During the first dotcom boom, the Fairfax newspaper empire refused to believe that classified advertising, their biggest revenue source, would move to the internet.
Fairfax failed to see how the internet would make transactions like "posting a job ad" far cheaper and more convenient than printing and distributing a newspaper. They also misunderstood how quickly it would happen after a deceptively slow start.
They weren't alone, and the mistakes weren't limited to media companies. Witness the bleating of Harvey Norman and other retailers as consumers started buying direct from cheaper offshore websites.
Scroll forward to 2012 — the age of big data is dawning and we're seeing a similar sense of denial.
The exact meaning of "big data" is still being argued and the snake oil merchants are starting to circle the way they did for "cloud". But from a commercial perspective, it's simple: the more data, the better. Record everything, analyse it, look for patterns, and convert that into profit.
Target (US), for example, knows when a woman is pregnant just from her shopping list and they know which offers will persuade her to buy based on previous shopping patterns.
When it comes to the web, the key consumer dataset is the clickstream: the record of precisely which pages were visited, when, and for how long.
Clickstreams for individual websites are generated directly by the web server, but that's a narrow view of the users' lives. Companies like Fairfax, which are able to correlate clickstreams from multiple websites, can generate a richer understanding.

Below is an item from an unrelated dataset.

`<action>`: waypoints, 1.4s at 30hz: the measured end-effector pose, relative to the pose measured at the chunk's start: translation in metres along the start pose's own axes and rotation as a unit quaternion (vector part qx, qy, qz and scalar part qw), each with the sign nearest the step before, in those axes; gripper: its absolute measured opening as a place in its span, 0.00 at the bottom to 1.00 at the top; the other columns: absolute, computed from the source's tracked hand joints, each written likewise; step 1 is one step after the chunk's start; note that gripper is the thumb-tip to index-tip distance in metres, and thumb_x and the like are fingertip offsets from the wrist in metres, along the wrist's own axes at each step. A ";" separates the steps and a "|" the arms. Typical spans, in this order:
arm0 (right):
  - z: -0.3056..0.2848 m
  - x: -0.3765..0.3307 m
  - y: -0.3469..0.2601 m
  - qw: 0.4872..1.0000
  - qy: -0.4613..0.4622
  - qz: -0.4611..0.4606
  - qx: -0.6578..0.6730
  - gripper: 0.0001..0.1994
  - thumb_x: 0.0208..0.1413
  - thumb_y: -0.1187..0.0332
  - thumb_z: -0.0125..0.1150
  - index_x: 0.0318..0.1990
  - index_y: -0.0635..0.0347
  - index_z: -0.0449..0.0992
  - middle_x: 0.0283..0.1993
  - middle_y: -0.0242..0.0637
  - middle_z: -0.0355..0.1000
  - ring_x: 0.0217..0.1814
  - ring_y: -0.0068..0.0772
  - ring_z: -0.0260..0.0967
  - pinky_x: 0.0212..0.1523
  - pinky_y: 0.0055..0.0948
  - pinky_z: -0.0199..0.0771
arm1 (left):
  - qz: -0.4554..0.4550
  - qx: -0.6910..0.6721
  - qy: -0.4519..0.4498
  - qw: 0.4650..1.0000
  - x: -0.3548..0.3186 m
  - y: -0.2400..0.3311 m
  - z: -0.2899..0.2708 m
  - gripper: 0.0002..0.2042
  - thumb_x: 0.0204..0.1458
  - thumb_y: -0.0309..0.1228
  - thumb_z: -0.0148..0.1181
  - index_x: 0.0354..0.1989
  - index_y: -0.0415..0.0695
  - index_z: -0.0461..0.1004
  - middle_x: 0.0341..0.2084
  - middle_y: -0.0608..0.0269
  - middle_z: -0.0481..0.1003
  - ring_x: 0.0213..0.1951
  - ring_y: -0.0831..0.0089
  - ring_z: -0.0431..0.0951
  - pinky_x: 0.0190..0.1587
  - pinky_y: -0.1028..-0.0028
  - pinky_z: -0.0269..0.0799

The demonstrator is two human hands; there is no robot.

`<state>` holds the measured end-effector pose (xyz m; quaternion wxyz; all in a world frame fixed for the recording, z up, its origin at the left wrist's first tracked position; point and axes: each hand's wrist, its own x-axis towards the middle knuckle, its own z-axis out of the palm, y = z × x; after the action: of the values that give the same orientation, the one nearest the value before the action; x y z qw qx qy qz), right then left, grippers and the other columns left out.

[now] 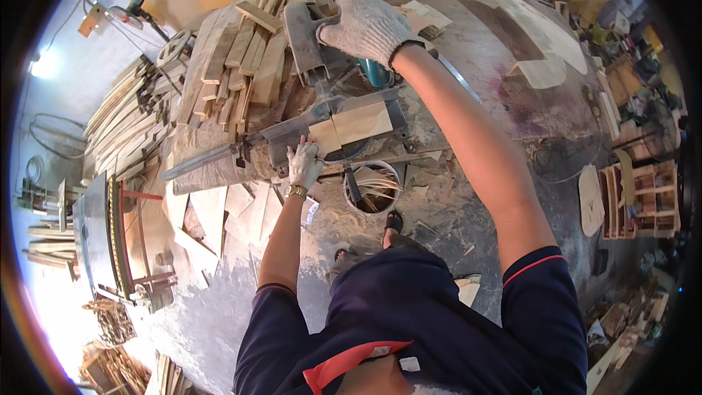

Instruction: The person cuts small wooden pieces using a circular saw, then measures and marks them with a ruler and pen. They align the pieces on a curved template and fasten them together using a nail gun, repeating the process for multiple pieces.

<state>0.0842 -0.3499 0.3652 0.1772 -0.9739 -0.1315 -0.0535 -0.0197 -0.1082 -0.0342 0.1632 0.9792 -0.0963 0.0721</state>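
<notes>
A miter saw (307,47) stands in front of me with its head raised over a grey metal base and fence (281,139). My right hand (369,25), in a white knitted glove, is closed at the top of the saw head, around its handle; the glove hides most of the grip. Against the fence lies a flat light wooden board (363,123), with a smaller wood piece (324,136) at its left and a thin dark line between them. My left hand (304,164), also gloved, rests with fingers stretched out at the smaller piece's left edge.
Stacked wood strips (245,55) lie left of the saw. Below the base stands a round white bucket (399,194) holding thin offcuts. Wood scraps (212,208) and sawdust cover the floor near my feet. Thin curved sheets (541,73) lie at the far right, beyond a wooden rack (654,197).
</notes>
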 end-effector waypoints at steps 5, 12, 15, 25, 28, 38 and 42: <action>0.003 -0.006 -0.002 0.995 0.073 -0.067 0.008 0.27 0.58 0.47 0.63 0.52 0.64 0.77 0.43 0.53 0.80 0.47 0.50 0.81 0.48 0.48 0.83 | -0.062 -0.034 0.029 0.997 -0.023 0.029 -0.003 0.23 0.56 0.46 0.67 0.52 0.42 0.76 0.65 0.53 0.73 0.75 0.49 0.61 0.75 0.41 0.51; -0.001 -0.018 -0.006 0.977 0.172 -0.114 0.059 0.16 0.58 0.57 0.62 0.44 0.61 0.79 0.43 0.50 0.80 0.43 0.46 0.82 0.41 0.44 0.86 | -0.340 -0.331 0.243 0.846 -0.029 0.066 0.034 0.18 0.55 0.30 0.69 0.51 0.40 0.71 0.40 0.54 0.76 0.43 0.59 0.78 0.49 0.61 0.74; 0.013 -0.043 0.002 0.937 0.271 -0.138 0.174 0.10 0.55 0.66 0.62 0.42 0.60 0.79 0.38 0.50 0.77 0.43 0.56 0.77 0.45 0.49 0.80 | -0.387 -0.398 0.207 0.806 -0.023 0.053 0.047 0.18 0.55 0.24 0.65 0.54 0.38 0.70 0.44 0.58 0.77 0.45 0.67 0.77 0.52 0.67 0.74; 0.149 -0.155 0.134 0.891 0.134 0.128 0.414 0.21 0.72 0.55 0.51 0.60 0.64 0.72 0.44 0.48 0.77 0.38 0.54 0.75 0.43 0.44 0.76 | -0.394 -0.548 0.245 0.696 -0.080 0.127 -0.023 0.22 0.60 0.20 0.53 0.65 0.39 0.69 0.36 0.69 0.70 0.33 0.80 0.66 0.38 0.75 0.67; 0.197 -0.187 0.176 0.837 -0.004 0.185 0.515 0.14 0.72 0.59 0.51 0.49 0.63 0.72 0.38 0.51 0.76 0.38 0.56 0.75 0.40 0.48 0.74 | -0.347 -0.523 0.195 0.754 -0.085 0.190 -0.034 0.24 0.62 0.23 0.58 0.68 0.39 0.67 0.37 0.66 0.68 0.36 0.76 0.67 0.38 0.74 0.67; 0.150 -0.135 0.426 0.846 -0.175 0.026 0.503 0.15 0.65 0.61 0.57 0.51 0.63 0.73 0.43 0.50 0.78 0.45 0.56 0.77 0.48 0.44 0.75 | -0.232 -0.513 -0.159 0.811 0.096 0.373 0.027 0.21 0.66 0.27 0.61 0.65 0.36 0.68 0.38 0.67 0.74 0.34 0.80 0.73 0.36 0.78 0.72; 0.097 -0.098 0.541 0.880 -0.175 -0.062 0.437 0.14 0.61 0.68 0.59 0.52 0.64 0.75 0.51 0.55 0.78 0.49 0.61 0.77 0.50 0.47 0.75 | -0.256 -0.555 -0.229 0.758 0.201 0.454 0.051 0.15 0.71 0.35 0.56 0.58 0.39 0.71 0.36 0.69 0.75 0.31 0.83 0.73 0.31 0.83 0.68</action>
<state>0.1445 -0.8263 0.0811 0.5550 -0.7811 -0.2305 0.1694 0.0850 -0.5798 0.0920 0.6634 0.6927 0.1000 -0.2647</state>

But the most comprehensive understandings of all belong to advertising platforms, like DoubleClick and AdBrite, correlating clickstreams from the multitude of sites into which they insert advertising.
Now, Facebook and, to a lesser extent, other social networks have the most comprehensive view of all.
Facebook's "Like" button and its ilk are placed on websites, regardless of whether they carry advertising. The clickstream can be matched to a Facebook user, whether they click the button or not — and thanks to cookies and browser fingerprinting, regardless of whether they're even logged in to Facebook.
A recent study of nearly 1,000 top websites by The Wall Street Journal reported that 75 percent of them now include such code from social networks.
Facebook can then correlate the clickstreams with their map of every users' friends and families (the "social graph"), their interests and activities, and everything that can be inferred from it.
These inferences can be powerful. One 2009 study by Massachusetts Institute of Technology (MIT) showed that a simple analysis of a man's Facebook contacts can reveal his sexual orientation.
Three months ago, French digital strategist Frédéric Filloux sketched out a future scenario where an analyst warned a recruiter against hiring a woman. The patterns of language used in her tweets suggested that she suffered from undisclosed migraines and had a 75 percent chance of becoming pregnant in the next 18 months, thanks to her Facebook posts.
Given the advances in data mining and textual analysis, this future seems completely plausible.
But the exchange between social networks and the sites that use their tools is unequal.
A torrent of raw user data is streamed to the social networks via their parasite code.
Sometimes, it's more than clickstreams. When The Wall Street Journal looked at 70-odd popular websites that request a log-in, more than a quarter of the time, those sites passed the user's real name, email address, or other personal details, such as the username, to third-party companies.
In return, host websites get an inexpensive "Like" button, and maybe a log-in code. Neither would have been expensive, and counting the number of "Likes" is what marketing automation expert Will Scully-Powers calls a "vanity metric". There's little direct impact on the bottom line.
They get to target their advertising and the chance to be featured in a user's Timeline.
Conventionally, we consider this business architecture to be cloud-like, using the services of Facebook et al for specialist tasks. But perhaps we should look at it from the other end.
Social networks get to run ever more efficient and profitable analytic engines, getting their customer companies to deal with the messy business of acquiring users and dealing with the physical world.
In the age of big data, he who holds that data is master.
Yet, some businesses seem to want to be rid of the raw data of user comments. It's too hard, apparently, despite their insight and eyeball value. It's another business blind spot, I reckon.